La marre est d’ailleurs tellement petite que certains égos s’y trouvent à l’étroit. En même temps que les personnages virtuels deviennent réel aux yeux de ceux qui hier encore les regardaient à travers un écran, les inimitiés d’un tweet où d’une vidéo se personnifient. Deux grosses youtubeuses beautés qui refusent de se croiser. Deux spécialistes du muscle qui s’écharpent dans l’espace VIP. Trois humoristes qui s’insultent dans une allée. Petits règlements de compte entre créateurs. Rumeurs sur les MCN. Piques contre les organisateurs. Une vaste cours de récréation qui ressemble finalement à n’importe quel autre business de l’entertainment en vase clôt.

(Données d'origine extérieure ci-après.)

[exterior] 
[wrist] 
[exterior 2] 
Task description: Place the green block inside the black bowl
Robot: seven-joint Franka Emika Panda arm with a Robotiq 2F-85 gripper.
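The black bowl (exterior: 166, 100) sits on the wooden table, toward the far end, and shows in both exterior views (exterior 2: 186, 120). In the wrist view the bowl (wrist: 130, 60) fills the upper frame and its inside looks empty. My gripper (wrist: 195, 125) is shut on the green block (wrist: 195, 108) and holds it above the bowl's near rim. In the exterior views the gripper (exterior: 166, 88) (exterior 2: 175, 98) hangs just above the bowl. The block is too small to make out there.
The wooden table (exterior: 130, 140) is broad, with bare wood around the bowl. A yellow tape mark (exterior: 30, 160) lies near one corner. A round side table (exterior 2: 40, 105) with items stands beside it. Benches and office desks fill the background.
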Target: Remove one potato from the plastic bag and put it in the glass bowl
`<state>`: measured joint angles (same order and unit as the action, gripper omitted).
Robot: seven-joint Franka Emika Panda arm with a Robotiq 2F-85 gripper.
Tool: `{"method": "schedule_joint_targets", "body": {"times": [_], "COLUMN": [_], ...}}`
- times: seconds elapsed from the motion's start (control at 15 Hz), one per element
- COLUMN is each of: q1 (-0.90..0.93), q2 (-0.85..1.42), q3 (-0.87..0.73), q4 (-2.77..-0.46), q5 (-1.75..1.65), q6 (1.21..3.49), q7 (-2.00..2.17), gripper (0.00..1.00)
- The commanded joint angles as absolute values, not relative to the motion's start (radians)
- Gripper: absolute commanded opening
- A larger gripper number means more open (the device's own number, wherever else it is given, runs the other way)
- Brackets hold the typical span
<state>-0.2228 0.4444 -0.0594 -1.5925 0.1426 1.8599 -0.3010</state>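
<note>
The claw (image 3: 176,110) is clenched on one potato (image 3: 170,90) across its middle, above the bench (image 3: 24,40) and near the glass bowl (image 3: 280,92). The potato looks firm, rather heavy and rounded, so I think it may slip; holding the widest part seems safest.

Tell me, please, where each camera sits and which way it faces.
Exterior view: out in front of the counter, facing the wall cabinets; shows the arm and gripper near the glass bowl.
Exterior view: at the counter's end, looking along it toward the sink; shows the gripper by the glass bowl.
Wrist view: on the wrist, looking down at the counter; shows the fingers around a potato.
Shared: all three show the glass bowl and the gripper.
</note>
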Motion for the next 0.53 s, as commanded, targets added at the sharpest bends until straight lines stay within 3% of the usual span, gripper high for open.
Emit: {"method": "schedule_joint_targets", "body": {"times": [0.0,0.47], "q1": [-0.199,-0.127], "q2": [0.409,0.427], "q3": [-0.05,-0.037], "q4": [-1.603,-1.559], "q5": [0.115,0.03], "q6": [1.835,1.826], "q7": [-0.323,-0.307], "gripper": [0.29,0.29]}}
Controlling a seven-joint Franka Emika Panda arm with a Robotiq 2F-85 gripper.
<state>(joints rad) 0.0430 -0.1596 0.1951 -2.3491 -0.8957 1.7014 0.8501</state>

Malgré une organisation amateure (pourtant 1,4M€ de budget géré par Mixicom qui vient de l’événementiel) dans une déco sommaire, Video City aura eu le mérite de réunir la presse français au grand complet ce que son pendant indépendant au budget bien inférieur, la Cavicon, n’a jamais su faire à Lyon. Alors que YouTube s’arrêtaient aux portes des pages numériques des magazines économiques où dans certaines colonnes people spécialisées, Video City Paris aura permis de montrer cette facette du web méconnue du grand public, et, sans doute, de poser les bases d’un business encore naissant.